I finished this book in April 2026. I recommend this book 9/10.
Why you should read this book:
This book will provide you with great tools and principles for starting to build trust across your team and organization. It provides great visibility into what the factors are that create trust.
Get your copy here.
🚀 The book in three sentences
Contains tools to start building trust
Find the balance between items on the DTM meter
Great leaders slow down. They listen well, and they show they care.
📝 My notes and thoughts
P50. Our sense of confidence, power, and influence is a function of our own view of ourselves, but also of the environment around us. When we feel powerless, it is harder to trust because we feel less able to correct or recover from betrayal. Trustees have some ability to directly influence others' disposition to trust by improving risk tolerance, helping build confidence, helping others be less self-critical, and, finally, increasing their power and influence over events. That said, it is important to recognize that often the best approach to increasing trust is to change some of the situational and relationship factors in the DTM.
P58. Robert Greene's law: "Lord defend me from my friends; from my enemies I can defend myself."
P68. A professor at a university in California who had published some notable work found himself in high demand for his teaching and research at a number of universities around the country. He approached his dean one day to inform him that he was most likely going to accept an offer he'd gotten from another school that would triple his current salary. The dean sat with the faculty member, congratulated him on his job offer, complimented his work, and began to ask the professor about his career and what he wanted from it. For almost an hour, the dean and the professor talked about the professor's aspirations and what he valued most in his career. At the end of the conversation, the dean asked the faculty member to give him a week to find out what the university might do to keep him. To the professor's surprise, the dean returned to him a week later with a counteroffer. The dean could afford to provide him with only a modest salary increase. However, the dean also offered the professor an opportunity to devote more time to his research, something the professor valued even more than a higher salary. The professor ended up rejecting the higher offer and staying at his current school. When telling his story, he spoke admiringly of the dean for his positive and productive approach. The dean had used genuine inquiry to understand the professor's needs, and had used advocacy to explain in candid terms how he could meet some of those needs and could not meet others. In order to find some alignment of interest, trustees must listen to uncover others' motives and find common ground. Equally important, but often overlooked, is the use of advocacy whereby the trustee clearly articulates his own interest so that the trustor understands them up front. When the trustee fails to express or assert her own interest, it can lead to a failure of compliance (she does what she wanted to do anyway, but does not say so). withdrawal (she gradually removes herself from the relationship), or resentment (anger at always doing only what the trustor wants).

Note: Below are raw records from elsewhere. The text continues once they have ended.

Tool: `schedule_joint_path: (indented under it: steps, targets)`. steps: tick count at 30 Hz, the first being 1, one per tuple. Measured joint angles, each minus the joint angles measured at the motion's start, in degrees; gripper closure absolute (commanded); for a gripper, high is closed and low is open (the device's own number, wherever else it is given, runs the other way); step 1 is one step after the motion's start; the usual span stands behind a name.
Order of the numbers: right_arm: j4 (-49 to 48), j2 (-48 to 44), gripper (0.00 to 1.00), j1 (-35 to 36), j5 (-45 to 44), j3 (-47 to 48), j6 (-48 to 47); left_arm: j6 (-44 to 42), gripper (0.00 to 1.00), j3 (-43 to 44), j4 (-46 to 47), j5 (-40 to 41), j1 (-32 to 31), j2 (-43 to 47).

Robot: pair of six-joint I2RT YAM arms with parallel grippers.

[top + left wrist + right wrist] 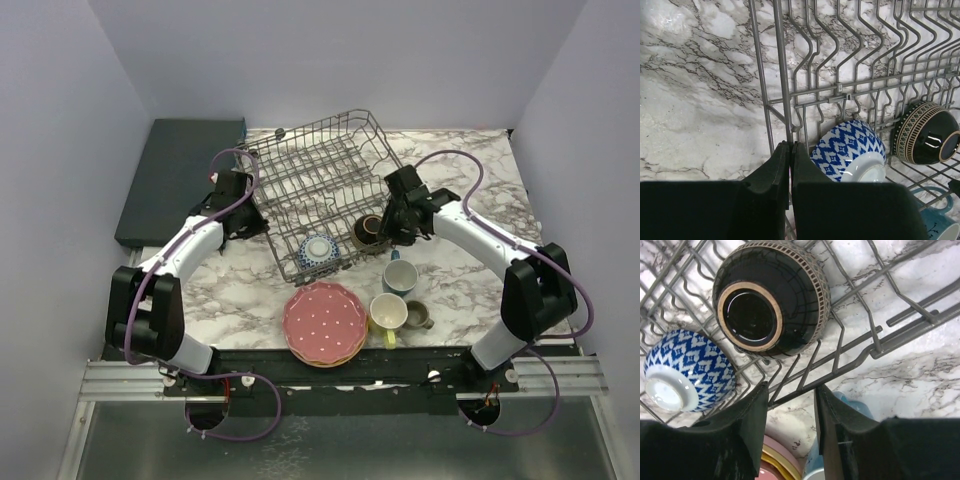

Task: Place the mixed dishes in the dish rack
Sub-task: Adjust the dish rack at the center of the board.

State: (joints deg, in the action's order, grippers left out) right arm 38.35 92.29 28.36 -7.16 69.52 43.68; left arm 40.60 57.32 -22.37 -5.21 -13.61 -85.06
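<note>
Dish rack (pixel 320 170): blue bowl (pixel 318 248) and brown bowl (pixel 368 231) at its near edge. Right claw (pixel 791 390): half spread, empty, above the brown bowl. Left claw (pixel 791 147): pinched shut at the rack's left rim. Pending on worktop (pixel 470 200): plate stack (pixel 324 320), mugs (pixel 388 313); blue mug (pixel 400 275) likely next, wanting a rim grip.

The top camera hangs above and behind the near edge, facing down and away over the whole table (pixel 245 285), with the rack (pixel 320 185) just far of centre. Each wrist camera sits close over the rack's near end, one from its left, one from its right; both share the blue bowl (pixel 847 150) and dark bowl (pixel 925 132), which the top view also shows
</note>
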Motion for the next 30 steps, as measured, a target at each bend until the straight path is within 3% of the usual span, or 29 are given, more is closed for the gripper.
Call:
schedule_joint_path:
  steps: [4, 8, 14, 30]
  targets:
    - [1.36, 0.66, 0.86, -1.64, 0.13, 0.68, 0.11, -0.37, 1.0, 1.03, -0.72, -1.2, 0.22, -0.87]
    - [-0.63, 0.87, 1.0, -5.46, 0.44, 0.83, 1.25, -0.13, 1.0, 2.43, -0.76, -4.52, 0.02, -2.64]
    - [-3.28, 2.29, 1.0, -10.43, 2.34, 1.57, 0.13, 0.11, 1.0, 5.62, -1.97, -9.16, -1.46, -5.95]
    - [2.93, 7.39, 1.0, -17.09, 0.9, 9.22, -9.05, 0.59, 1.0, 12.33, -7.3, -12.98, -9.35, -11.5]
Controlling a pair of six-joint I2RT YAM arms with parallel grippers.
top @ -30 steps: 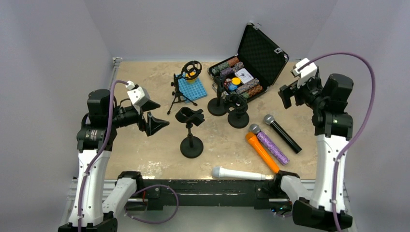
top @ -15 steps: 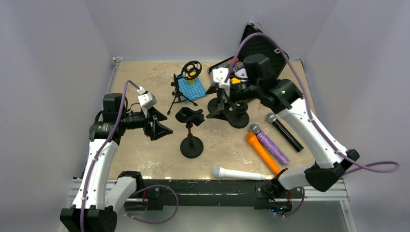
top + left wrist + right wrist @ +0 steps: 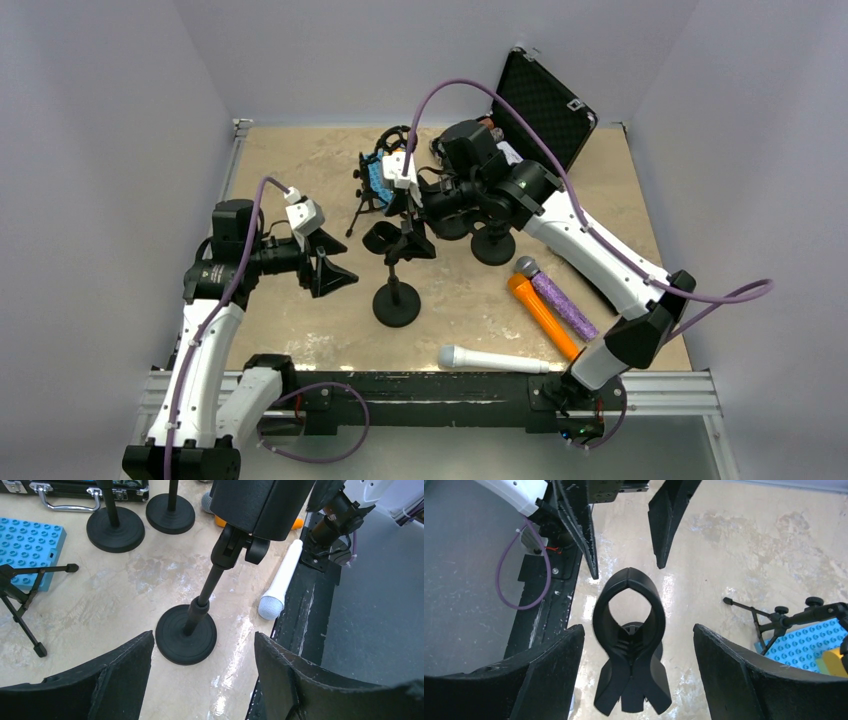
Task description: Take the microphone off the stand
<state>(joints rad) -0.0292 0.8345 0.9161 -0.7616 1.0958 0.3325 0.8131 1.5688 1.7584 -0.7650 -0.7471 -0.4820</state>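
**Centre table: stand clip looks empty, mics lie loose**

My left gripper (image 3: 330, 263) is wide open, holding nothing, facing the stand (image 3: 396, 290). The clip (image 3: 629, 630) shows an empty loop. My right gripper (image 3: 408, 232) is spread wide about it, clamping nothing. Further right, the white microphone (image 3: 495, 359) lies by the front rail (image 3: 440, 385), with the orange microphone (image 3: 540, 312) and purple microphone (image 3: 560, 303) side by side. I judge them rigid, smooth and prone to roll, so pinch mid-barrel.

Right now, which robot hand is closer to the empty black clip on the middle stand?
Right. The right hand hangs open just over the clip, a finger on each side. The left hand, also open, sits farther off to the left.
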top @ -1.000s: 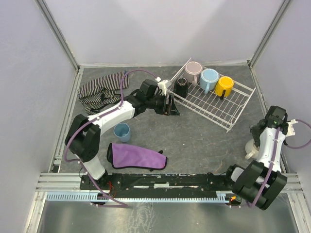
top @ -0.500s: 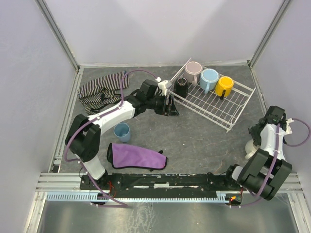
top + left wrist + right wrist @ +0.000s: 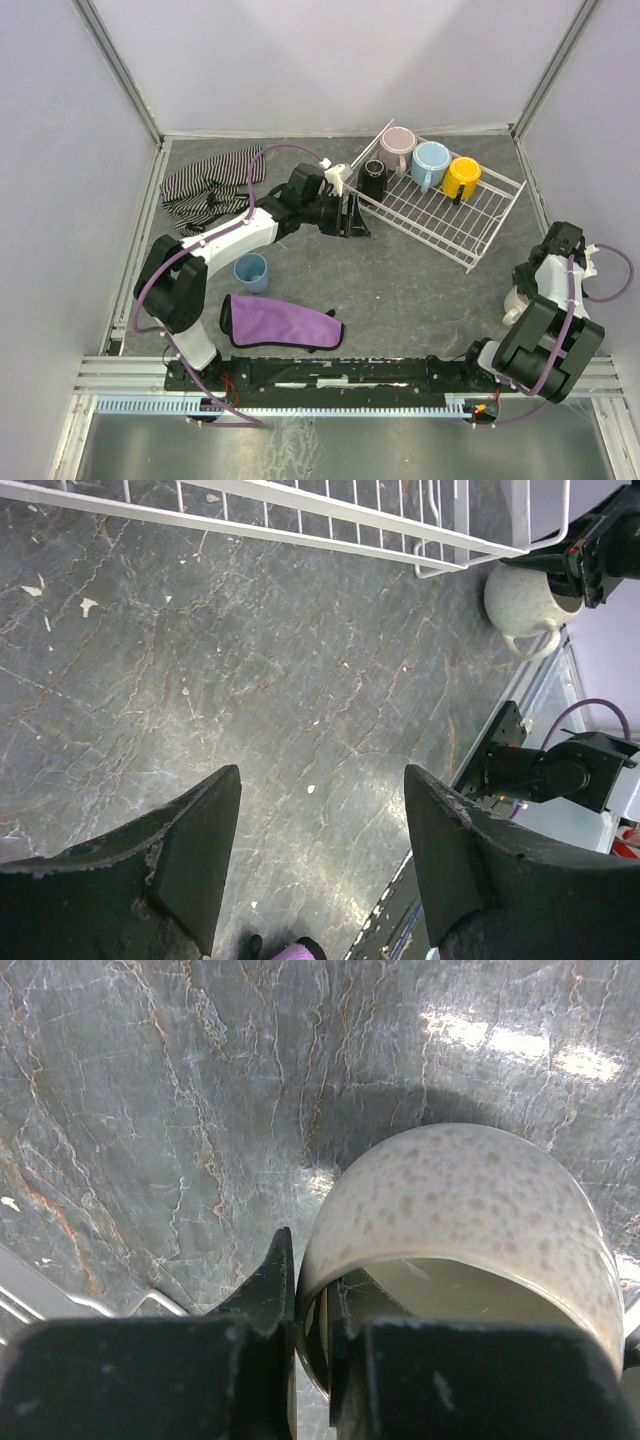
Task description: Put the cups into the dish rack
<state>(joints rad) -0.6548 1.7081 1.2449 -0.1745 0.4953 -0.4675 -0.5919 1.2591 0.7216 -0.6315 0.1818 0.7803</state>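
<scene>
The white wire dish rack (image 3: 455, 222) stands at the back right, holding the black (image 3: 374, 178), pink (image 3: 398, 142), light blue (image 3: 431, 160) and yellow (image 3: 462, 177) cups. A dusty-blue cup (image 3: 250, 271) stands on the table left of centre. At the right edge is a speckled cream mug (image 3: 460, 1205) (image 3: 515, 301) (image 3: 518, 596). My right gripper (image 3: 312, 1300) (image 3: 530, 277) is shut on its rim, one finger inside and one outside. My left gripper (image 3: 320, 780) (image 3: 352, 216) hangs open and empty above the bare table beside the rack's near-left corner.
A purple cloth (image 3: 280, 322) lies at the front left and a striped cloth (image 3: 205, 185) at the back left. Metal frame rails run along the table's sides and front. A rack wire (image 3: 150, 1305) shows just left of my right fingers.
My right gripper has closed on the cream mug's rim, and the right wrist has shifted slightly toward the right edge. The left arm has not moved.
</scene>
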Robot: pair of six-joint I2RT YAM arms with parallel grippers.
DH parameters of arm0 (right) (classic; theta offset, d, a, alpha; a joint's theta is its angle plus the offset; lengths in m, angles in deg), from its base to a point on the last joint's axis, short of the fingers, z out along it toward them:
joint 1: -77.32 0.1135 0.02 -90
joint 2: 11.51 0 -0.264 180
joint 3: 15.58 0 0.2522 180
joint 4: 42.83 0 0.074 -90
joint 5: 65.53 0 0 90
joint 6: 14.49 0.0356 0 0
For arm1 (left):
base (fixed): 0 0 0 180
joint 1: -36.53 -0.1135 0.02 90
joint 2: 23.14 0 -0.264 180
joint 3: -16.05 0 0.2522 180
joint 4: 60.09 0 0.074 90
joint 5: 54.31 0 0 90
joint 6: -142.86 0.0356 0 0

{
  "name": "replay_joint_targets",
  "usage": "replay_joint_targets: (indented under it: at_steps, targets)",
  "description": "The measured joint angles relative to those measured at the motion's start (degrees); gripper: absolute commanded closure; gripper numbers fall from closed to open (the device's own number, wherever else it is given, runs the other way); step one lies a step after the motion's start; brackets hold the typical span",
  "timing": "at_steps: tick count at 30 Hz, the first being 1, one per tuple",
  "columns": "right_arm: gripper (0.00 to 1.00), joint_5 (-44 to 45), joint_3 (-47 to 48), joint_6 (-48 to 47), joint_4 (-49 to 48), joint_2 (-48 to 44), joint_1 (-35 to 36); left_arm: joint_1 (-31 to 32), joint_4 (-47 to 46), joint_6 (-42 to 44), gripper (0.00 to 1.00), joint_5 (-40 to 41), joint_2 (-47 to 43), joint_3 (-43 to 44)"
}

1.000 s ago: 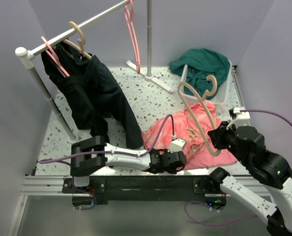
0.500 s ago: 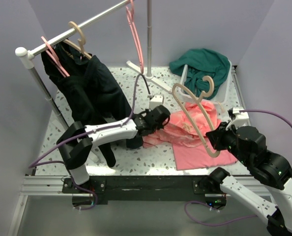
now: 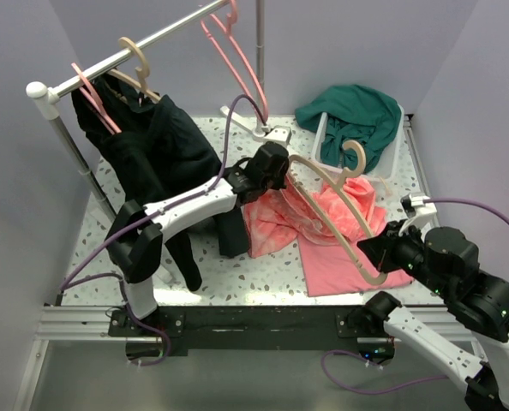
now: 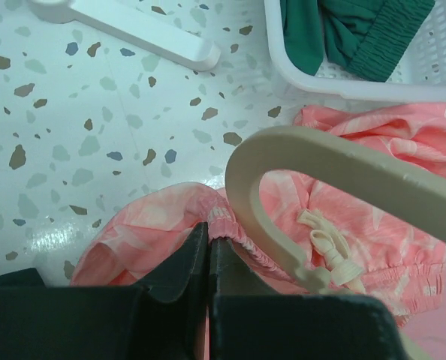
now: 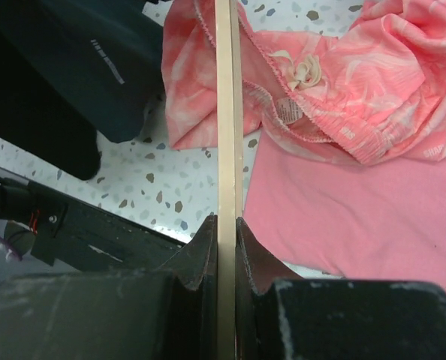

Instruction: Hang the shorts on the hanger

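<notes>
The salmon-pink mottled shorts (image 3: 276, 218) lie bunched on the table, one edge lifted. My left gripper (image 3: 278, 181) is shut on their gathered waistband (image 4: 234, 234), right beside the curved end of the beige hanger (image 4: 283, 150). My right gripper (image 3: 372, 257) is shut on the hanger (image 3: 354, 160) and holds it tilted over the shorts, hook toward the back. In the right wrist view my right gripper (image 5: 227, 221) clamps the hanger's straight bar (image 5: 227, 112), which runs over the shorts (image 5: 336, 75). The shorts' drawstring knot (image 4: 328, 255) shows under the hanger.
A plain pink cloth (image 3: 332, 270) lies under the shorts at the front right. A white basket (image 3: 402, 137) holds a teal garment (image 3: 349, 111) at the back right. A rail (image 3: 134, 51) on the left carries black garments (image 3: 160, 163), pink hangers (image 3: 237, 60) and another beige hanger (image 3: 134, 60).
My left gripper has moved from the table's front edge back and up to the hanger's end, lifting the shorts' waistband. The right gripper has tilted the hanger lower and leftward. The pink hanger has swung.
</notes>
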Motion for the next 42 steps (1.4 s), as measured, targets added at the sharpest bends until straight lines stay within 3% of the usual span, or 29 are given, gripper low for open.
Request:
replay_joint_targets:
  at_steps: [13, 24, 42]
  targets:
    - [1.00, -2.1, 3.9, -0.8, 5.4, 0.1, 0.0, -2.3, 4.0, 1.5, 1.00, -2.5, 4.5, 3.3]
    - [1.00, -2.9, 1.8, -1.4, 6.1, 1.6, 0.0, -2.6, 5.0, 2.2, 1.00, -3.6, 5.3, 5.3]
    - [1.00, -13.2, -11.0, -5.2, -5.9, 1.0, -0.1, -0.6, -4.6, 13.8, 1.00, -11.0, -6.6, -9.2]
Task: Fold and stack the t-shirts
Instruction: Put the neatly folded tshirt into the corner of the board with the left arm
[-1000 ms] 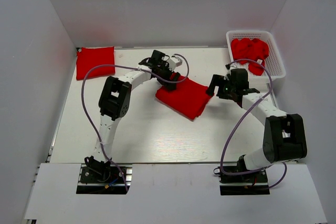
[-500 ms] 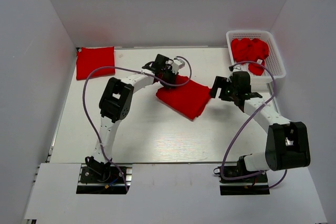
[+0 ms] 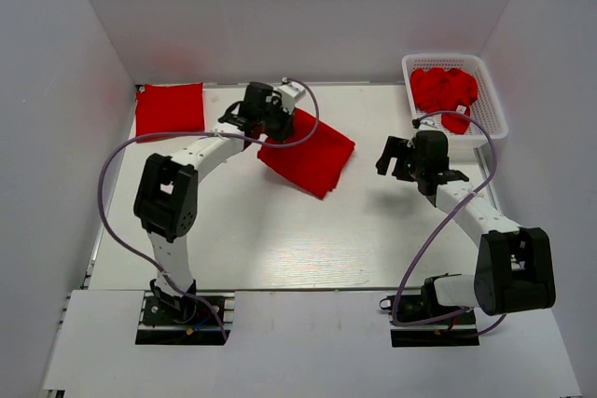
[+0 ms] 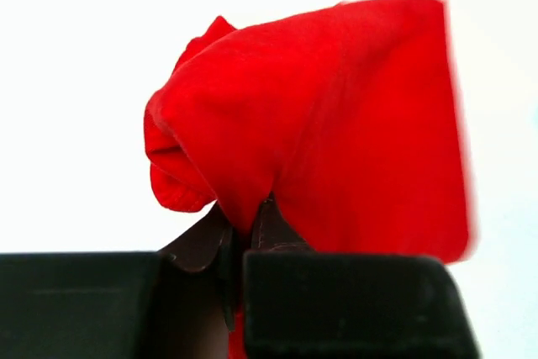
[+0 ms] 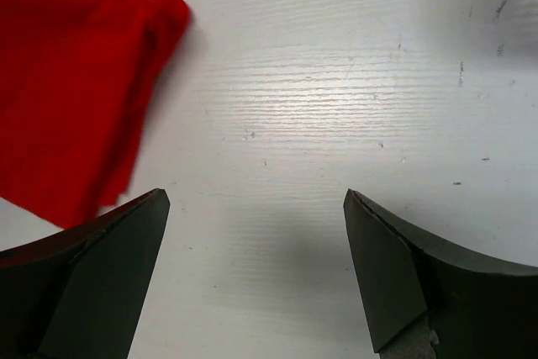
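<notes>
A: What has the left gripper (image 3: 271, 126) got?

B: Its jaws are pinched almost together on a bunched edge of a folded red t-shirt (image 3: 312, 151), in the upper middle of the top view. In the left wrist view the cloth puckers right at the fingertips (image 4: 197, 250) and fans out above them.

A: And the rest of that shirt?

B: It spreads down and to the right from the grip, over the white table (image 3: 280, 230).

A: The right gripper (image 3: 395, 160)?

B: Its jaws are spread wide and hold nothing. Its wrist view shows bare tabletop between them, with the shirt's edge in that frame's upper left.

A: Other shirts?

B: A second folded t-shirt (image 3: 170, 109) lies flat at the table's upper-left corner. Crumpled red t-shirts (image 3: 443, 90) fill the white basket (image 3: 448, 59) at upper right.
</notes>
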Controlling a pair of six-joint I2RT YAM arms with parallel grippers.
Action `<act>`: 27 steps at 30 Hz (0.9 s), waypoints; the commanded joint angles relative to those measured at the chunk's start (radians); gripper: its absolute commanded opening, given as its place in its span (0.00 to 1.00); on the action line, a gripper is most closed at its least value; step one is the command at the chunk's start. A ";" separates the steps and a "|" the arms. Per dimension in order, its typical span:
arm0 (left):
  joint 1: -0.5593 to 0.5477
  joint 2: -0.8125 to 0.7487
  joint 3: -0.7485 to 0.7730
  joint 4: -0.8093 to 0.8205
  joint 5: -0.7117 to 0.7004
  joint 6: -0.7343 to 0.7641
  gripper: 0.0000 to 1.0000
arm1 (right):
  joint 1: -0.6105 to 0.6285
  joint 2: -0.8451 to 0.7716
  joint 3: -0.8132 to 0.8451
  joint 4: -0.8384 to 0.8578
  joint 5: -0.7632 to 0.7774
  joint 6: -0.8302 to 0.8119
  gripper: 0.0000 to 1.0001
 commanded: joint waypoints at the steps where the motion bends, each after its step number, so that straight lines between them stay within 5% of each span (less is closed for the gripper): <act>1: 0.064 -0.091 0.033 -0.015 -0.033 0.029 0.00 | -0.004 -0.037 -0.011 0.059 0.049 0.001 0.90; 11: 0.208 -0.082 0.222 -0.170 -0.071 0.155 0.00 | -0.004 -0.030 0.023 0.064 0.060 0.021 0.90; 27: 0.454 0.175 0.726 -0.417 0.047 0.333 0.00 | -0.003 0.086 0.123 -0.008 0.044 0.054 0.90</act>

P77. Using the question listed here for each category as a general guide, the party or parties rate the ten factors of the DTM on a scale from 1 (low) to 5 (high).
Adjustment. The trustor generally tends not to worry or fret about possible betrayal.
Is the trustor generally optimistic?
Does the trustor rarely worry about what might go wrong?
Is the trustor generally easygoing and not stressed about things?
Does the trustor get over a minor loss or failure fairly well?
Risk tolerance. The trustor is generally comfortable taking risk and accepting uncertainty?
Is the trustor risk-seeking?
Is the trustor comfortable not being in control?
Does the trustor accept uncertainty as a normal part of life?
Is the trustor comfortable moving forward before all details and arrangements are clear?
Power. The trustor has some power or recourse to punish betrayal.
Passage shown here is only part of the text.